What to produce:
Print the records below exactly. Omit every picture.

Records from a collection:
+ + + + + + +

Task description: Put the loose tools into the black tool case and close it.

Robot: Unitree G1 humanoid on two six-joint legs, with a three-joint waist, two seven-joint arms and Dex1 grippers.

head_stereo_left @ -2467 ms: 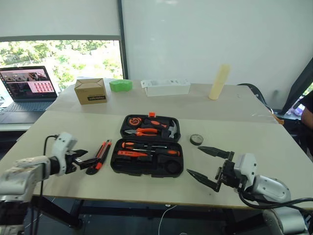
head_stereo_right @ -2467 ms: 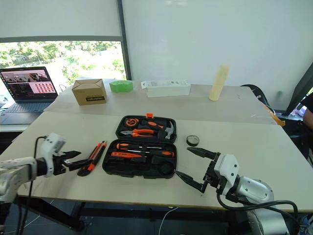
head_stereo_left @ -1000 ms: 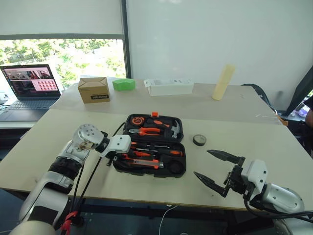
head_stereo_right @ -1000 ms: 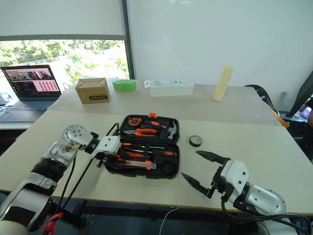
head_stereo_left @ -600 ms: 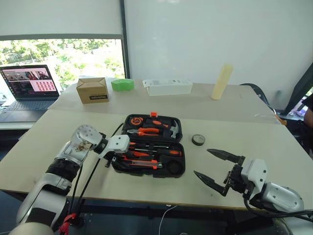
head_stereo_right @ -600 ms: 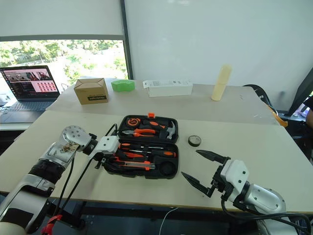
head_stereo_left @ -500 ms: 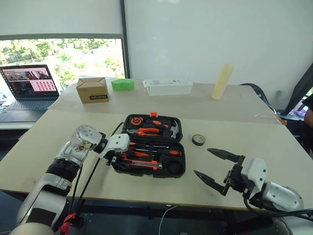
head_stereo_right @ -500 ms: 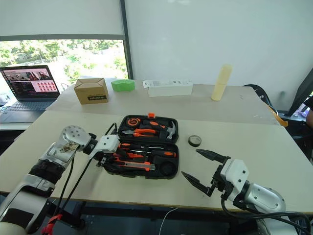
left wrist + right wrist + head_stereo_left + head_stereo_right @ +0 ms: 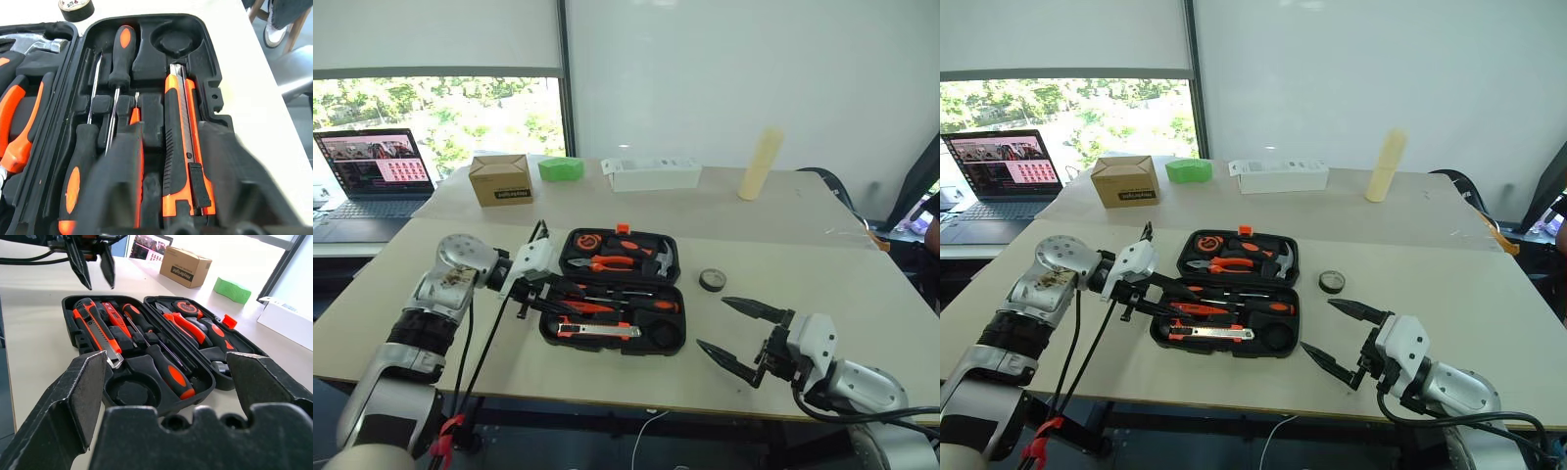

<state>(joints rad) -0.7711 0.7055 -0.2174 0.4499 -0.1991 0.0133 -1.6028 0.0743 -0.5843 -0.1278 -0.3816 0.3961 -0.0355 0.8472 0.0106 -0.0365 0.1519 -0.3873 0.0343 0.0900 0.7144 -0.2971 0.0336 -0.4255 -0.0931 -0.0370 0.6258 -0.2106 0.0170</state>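
One loose item is left out in the eye views: the tape roll (image 9: 710,280), on the tabletop just right of the open case (image 9: 607,350). It lies just ahead of your right hand (image 9: 712,322), which is spread wide and empty, and that hand is nearer. Your left hand (image 9: 558,291) hovers over the case's far side. Left wrist view: a knife (image 9: 183,147) is seated lengthwise in its slot. Right wrist view: the left hand's fingers (image 9: 79,262) are parted and hold nothing.
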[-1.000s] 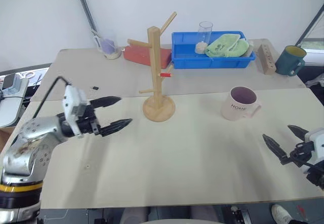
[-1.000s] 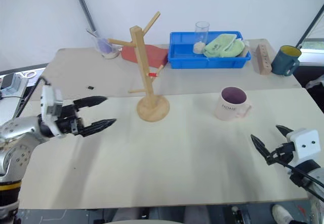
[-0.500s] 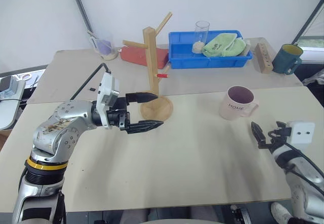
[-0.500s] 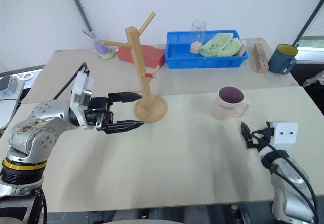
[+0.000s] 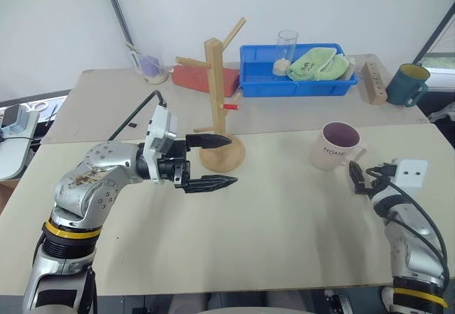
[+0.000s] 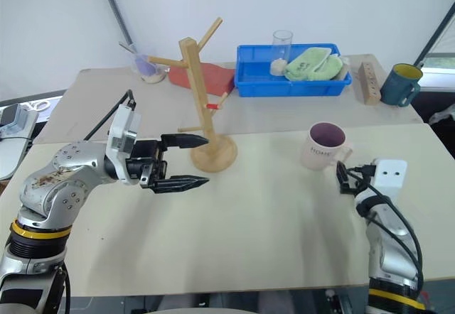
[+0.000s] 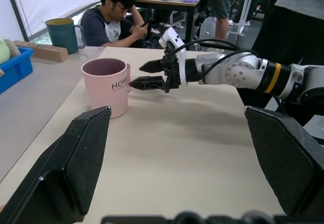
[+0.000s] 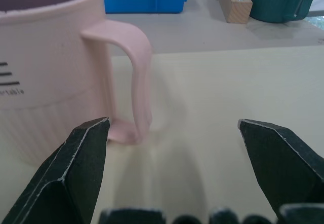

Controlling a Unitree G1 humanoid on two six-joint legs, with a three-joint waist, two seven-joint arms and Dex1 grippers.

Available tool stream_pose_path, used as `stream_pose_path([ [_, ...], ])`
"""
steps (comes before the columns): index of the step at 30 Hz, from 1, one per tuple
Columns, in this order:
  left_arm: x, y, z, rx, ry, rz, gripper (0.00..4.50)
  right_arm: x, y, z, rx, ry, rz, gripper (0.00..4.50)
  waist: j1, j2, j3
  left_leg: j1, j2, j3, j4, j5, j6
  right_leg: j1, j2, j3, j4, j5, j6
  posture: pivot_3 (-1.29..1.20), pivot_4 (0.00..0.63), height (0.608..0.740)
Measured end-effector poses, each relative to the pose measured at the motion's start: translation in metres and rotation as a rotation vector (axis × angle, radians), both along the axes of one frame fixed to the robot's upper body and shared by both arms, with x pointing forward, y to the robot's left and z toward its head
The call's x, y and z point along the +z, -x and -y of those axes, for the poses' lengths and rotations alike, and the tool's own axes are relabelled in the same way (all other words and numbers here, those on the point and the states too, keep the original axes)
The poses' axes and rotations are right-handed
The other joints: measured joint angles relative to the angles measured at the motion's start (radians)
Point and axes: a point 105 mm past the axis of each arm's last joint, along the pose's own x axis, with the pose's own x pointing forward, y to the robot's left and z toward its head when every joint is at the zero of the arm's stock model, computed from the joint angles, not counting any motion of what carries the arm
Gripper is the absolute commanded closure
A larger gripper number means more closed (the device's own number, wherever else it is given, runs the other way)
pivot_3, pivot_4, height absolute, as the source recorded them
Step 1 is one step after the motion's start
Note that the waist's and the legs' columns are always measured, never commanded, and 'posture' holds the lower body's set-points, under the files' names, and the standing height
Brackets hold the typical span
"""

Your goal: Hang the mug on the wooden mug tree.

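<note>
We are at the approach step; our right gripper sits low on the table just beside the mug, its two black fingers spread wide with nothing between them; in the right wrist view the mug's handle stands just ahead of the gap, nearer one finger than the other. The mug rests upright on the near table, well to the right of the mug tree, so nothing is hung yet.

Our left gripper hovers just in front of the tree's round base, its fingers also apart and empty.

Next, we judge, the right gripper must ease forward until the handle or the mug wall lies between the fingers, then close firmly.

The mug is smooth pale pink ceramic, ribbed low on its body, with dark lettering and a mauve inside; its handle is a slim loop. The tree is light bare wood; a disc base, a square post, slanted pegs, one red-tipped.
</note>
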Motion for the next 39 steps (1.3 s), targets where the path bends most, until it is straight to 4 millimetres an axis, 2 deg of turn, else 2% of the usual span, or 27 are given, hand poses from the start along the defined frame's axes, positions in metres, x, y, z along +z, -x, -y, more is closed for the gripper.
stream_pose_path([
  [13, 0.001, -0.001, 0.002, 0.0, 0.003, 0.002, 0.0, -0.012, -0.019, -0.006, -0.002, -0.033, 0.0, 0.03, -0.003, 0.0, 0.0, 0.001, 0.0, 0.0, 0.0, 0.0, 0.001, 0.002, 0.001, 0.001, 0.001, 0.0, 0.0, 0.0, 0.15, 0.719],
  [14, 0.001, -0.001, 0.002, 0.001, 0.003, 0.002, 0.0, -0.012, -0.021, -0.006, 0.0, -0.036, 0.001, 0.53, -0.004, 0.0, 0.0, 0.001, 0.0, 0.0, 0.0, 0.0, 0.001, 0.002, 0.001, 0.001, 0.001, 0.0, 0.0, 0.0, 0.15, 0.719],
  [15, 0.001, -0.001, 0.002, 0.002, 0.003, 0.002, 0.0, -0.013, -0.023, -0.007, 0.002, -0.043, 0.001, 0.77, -0.004, 0.0, 0.0, 0.001, 0.0, 0.0, 0.0, 0.0, 0.001, 0.002, 0.001, 0.002, 0.001, 0.0, 0.0, 0.0, 0.15, 0.719],
  [26, 0.001, -0.004, 0.002, 0.025, -0.004, 0.008, 0.0, -0.014, -0.033, -0.01, 0.023, -0.061, 0.014, 4.46, -0.003, 0.0, 0.0, 0.001, 0.0, 0.0, 0.0, 0.001, 0.001, 0.002, 0.002, 0.004, 0.004, 0.0, 0.0, 0.0, 0.15, 0.719],
  [31, 0.001, -0.006, 0.001, 0.042, -0.005, 0.01, 0.0, -0.013, -0.034, -0.013, 0.045, -0.06, 0.016, 4.46, -0.003, 0.0, 0.0, 0.001, 0.0, 0.0, 0.0, 0.001, 0.001, 0.002, 0.004, 0.007, 0.006, 0.0, 0.0, 0.0, 0.15, 0.719],
  [34, 0.0, -0.007, 0.0, 0.057, -0.004, 0.009, 0.0, -0.006, -0.032, -0.013, 0.078, -0.019, 0.028, 4.46, -0.004, 0.0, 0.0, 0.001, 0.0, 0.0, 0.0, 0.001, 0.001, 0.002, 0.007, 0.011, 0.007, 0.0, 0.0, 0.0, 0.15, 0.719],
  [35, 0.0, -0.007, -0.001, 0.064, -0.004, 0.007, 0.0, 0.001, -0.031, -0.016, 0.11, 0.018, 0.037, 4.46, -0.004, 0.0, 0.0, 0.001, 0.0, 0.0, 0.0, 0.001, 0.001, 0.001, 0.009, 0.015, 0.007, 0.0, 0.0, 0.0, 0.15, 0.719],
  [37, -0.001, -0.009, -0.008, 0.098, -0.005, 0.004, 0.0, 0.025, -0.032, -0.035, 0.25, 0.17, 0.065, 4.46, -0.01, 0.001, 0.0, 0.001, 0.0, 0.0, 0.0, 0.001, 0.001, 0.0, 0.013, 0.024, 0.007, 0.0, 0.0, 0.0, 0.15, 0.719],
  [39, -0.001, -0.011, -0.014, 0.127, -0.01, 0.003, 0.0, 0.052, -0.03, -0.066, 0.437, 0.36, 0.103, 4.46, -0.021, 0.001, 0.0, 0.003, 0.0, -0.001, 0.0, 0.001, 0.001, -0.001, 0.014, 0.025, 0.007, 0.0, 0.0, 0.0, 0.15, 0.719],
])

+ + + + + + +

Exercise output:
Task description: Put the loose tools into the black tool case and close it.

Robot: Unitree G1 humanoid on two six-joint legs, with a three-joint waist, two seven-joint arms and Dex1 grippers.

head_stereo_left @ -2467 ms: 
head_stereo_right @ -2467 ms: 
head_stereo_left @ -1000 ms: 
head_stereo_right @ -1000 ms: 
head_stereo_left @ -600 ms: 
head_stereo_right @ -600 ms: 
head_stereo_left @ -500 ms: 
head_stereo_right @ -500 ms: 
left wrist + right wrist + head_stereo_left + head_stereo_right @ +0 ms: 

<state>(joints rad) -0.7711 0.7055 -0.2174 0.4499 -0.1991 0.0133 -1.6028 0.0743 -0.5843 -0.1278 -0.3816 0.3961 -0.0355 0.8472 0.0106 -0.0365 0.1519 -0.3873 0.0343 0.0900 0.7144 -0.2971 0.0336 -0.4255 -0.0931 -0.0370 0.6258 -0.2106 0.0170</state>
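One loose item is left out in the eye views: the tape roll (image 9: 710,280), on the tabletop just right of the open case (image 9: 607,350). It lies just ahead of your right hand (image 9: 712,322), which is spread wide and empty, and that hand is nearer. Your left hand (image 9: 558,291) hovers over the case's far side. Left wrist view: a knife (image 9: 183,147) is seated lengthwise in its slot. Right wrist view: the left hand's fingers (image 9: 79,262) are parted and hold nothing.
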[-1.000s] 
[-1.000s] 
[-0.500s] 
[-0.500s] 
[+0.000s] 
[+0.000s] 
[+0.000s] 
[+0.000s] 

Controlling a Unitree G1 humanoid on two six-joint legs, with a three-joint waist, two seven-joint arms and Dex1 grippers.

Available tool stream_pose_path, used as `stream_pose_path([ [_, ...], ])`
"""
steps (comes before the columns): index of the step at 30 Hz, from 1, one per tuple
Columns, in this order:
  left_arm: x, y, z, rx, ry, rz, gripper (0.00..4.50)
  right_arm: x, y, z, rx, ry, rz, gripper (0.00..4.50)
  waist: j1, j2, j3
  left_leg: j1, j2, j3, j4, j5, j6
  right_leg: j1, j2, j3, j4, j5, j6
  posture: pivot_3 (-1.29..1.20), pivot_4 (0.00..0.63), height (0.608..0.740)
Measured end-effector poses, each relative to the pose measured at the motion's start: translation in metres and rotation as a rotation vector (axis × angle, radians), both along the axes of one frame fixed to the robot's upper body and shared by both arms, with x pointing forward, y to the robot's left and z toward its head
The call's x, y and z point along the +z, -x and -y of those axes, for the poses' lengths and rotations alike, and the tool's own axes are relabelled in the same way (all other words and numbers here, those on the point and the states too, keep the original axes)
The poses' axes and rotations are right-handed
The other joints: measured joint angles relative to the angles measured at the motion's start (radians)
Point and axes: a point 105 mm past the axis of each arm's last joint, along the pose's own x axis, with the pose's own x pointing forward, y to the robot's left and z toward its head when every joint is at the zero of the arm's stock model, computed from the joint angles, not counting any motion of what carries the arm
Gripper is the absolute commanded closure
A larger gripper number means more closed (the device's own number, wherever else it is given, runs the other way)
pivot_3, pivot_4, height absolute, as the source recorded them
Step 1 is one step after the motion's start
Note that the waist's and the legs' columns are always measured, never commanded, and 'posture' holds the lower body's set-points, under the files' names, and the standing height
Brackets hold the typical span
"""

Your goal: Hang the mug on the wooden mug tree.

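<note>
We are at the approach step; our right gripper sits low on the table just beside the mug, its two black fingers spread wide with nothing between them; in the right wrist view the mug's handle stands just ahead of the gap, nearer one finger than the other. The mug rests upright on the near table, well to the right of the mug tree, so nothing is hung yet.

Our left gripper hovers just in front of the tree's round base, its fingers also apart and empty.

Next, we judge, the right gripper must ease forward until the handle or the mug wall lies between the fingers, then close firmly.

The mug is smooth pale pink ceramic, ribbed low on its body, with dark lettering and a mauve inside; its handle is a slim loop. The tree is light bare wood; a disc base, a square post, slanted pegs, one red-tipped.
</note>
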Motion for the next 39 steps (1.3 s), targets where the path bends most, until it is straight to 4 millimetres an axis, 2 deg of turn, else 2% of the usual span, or 27 are given, hand poses from the start along the defined frame's axes, positions in metres, x, y, z along +z, -x, -y, more is closed for the gripper.
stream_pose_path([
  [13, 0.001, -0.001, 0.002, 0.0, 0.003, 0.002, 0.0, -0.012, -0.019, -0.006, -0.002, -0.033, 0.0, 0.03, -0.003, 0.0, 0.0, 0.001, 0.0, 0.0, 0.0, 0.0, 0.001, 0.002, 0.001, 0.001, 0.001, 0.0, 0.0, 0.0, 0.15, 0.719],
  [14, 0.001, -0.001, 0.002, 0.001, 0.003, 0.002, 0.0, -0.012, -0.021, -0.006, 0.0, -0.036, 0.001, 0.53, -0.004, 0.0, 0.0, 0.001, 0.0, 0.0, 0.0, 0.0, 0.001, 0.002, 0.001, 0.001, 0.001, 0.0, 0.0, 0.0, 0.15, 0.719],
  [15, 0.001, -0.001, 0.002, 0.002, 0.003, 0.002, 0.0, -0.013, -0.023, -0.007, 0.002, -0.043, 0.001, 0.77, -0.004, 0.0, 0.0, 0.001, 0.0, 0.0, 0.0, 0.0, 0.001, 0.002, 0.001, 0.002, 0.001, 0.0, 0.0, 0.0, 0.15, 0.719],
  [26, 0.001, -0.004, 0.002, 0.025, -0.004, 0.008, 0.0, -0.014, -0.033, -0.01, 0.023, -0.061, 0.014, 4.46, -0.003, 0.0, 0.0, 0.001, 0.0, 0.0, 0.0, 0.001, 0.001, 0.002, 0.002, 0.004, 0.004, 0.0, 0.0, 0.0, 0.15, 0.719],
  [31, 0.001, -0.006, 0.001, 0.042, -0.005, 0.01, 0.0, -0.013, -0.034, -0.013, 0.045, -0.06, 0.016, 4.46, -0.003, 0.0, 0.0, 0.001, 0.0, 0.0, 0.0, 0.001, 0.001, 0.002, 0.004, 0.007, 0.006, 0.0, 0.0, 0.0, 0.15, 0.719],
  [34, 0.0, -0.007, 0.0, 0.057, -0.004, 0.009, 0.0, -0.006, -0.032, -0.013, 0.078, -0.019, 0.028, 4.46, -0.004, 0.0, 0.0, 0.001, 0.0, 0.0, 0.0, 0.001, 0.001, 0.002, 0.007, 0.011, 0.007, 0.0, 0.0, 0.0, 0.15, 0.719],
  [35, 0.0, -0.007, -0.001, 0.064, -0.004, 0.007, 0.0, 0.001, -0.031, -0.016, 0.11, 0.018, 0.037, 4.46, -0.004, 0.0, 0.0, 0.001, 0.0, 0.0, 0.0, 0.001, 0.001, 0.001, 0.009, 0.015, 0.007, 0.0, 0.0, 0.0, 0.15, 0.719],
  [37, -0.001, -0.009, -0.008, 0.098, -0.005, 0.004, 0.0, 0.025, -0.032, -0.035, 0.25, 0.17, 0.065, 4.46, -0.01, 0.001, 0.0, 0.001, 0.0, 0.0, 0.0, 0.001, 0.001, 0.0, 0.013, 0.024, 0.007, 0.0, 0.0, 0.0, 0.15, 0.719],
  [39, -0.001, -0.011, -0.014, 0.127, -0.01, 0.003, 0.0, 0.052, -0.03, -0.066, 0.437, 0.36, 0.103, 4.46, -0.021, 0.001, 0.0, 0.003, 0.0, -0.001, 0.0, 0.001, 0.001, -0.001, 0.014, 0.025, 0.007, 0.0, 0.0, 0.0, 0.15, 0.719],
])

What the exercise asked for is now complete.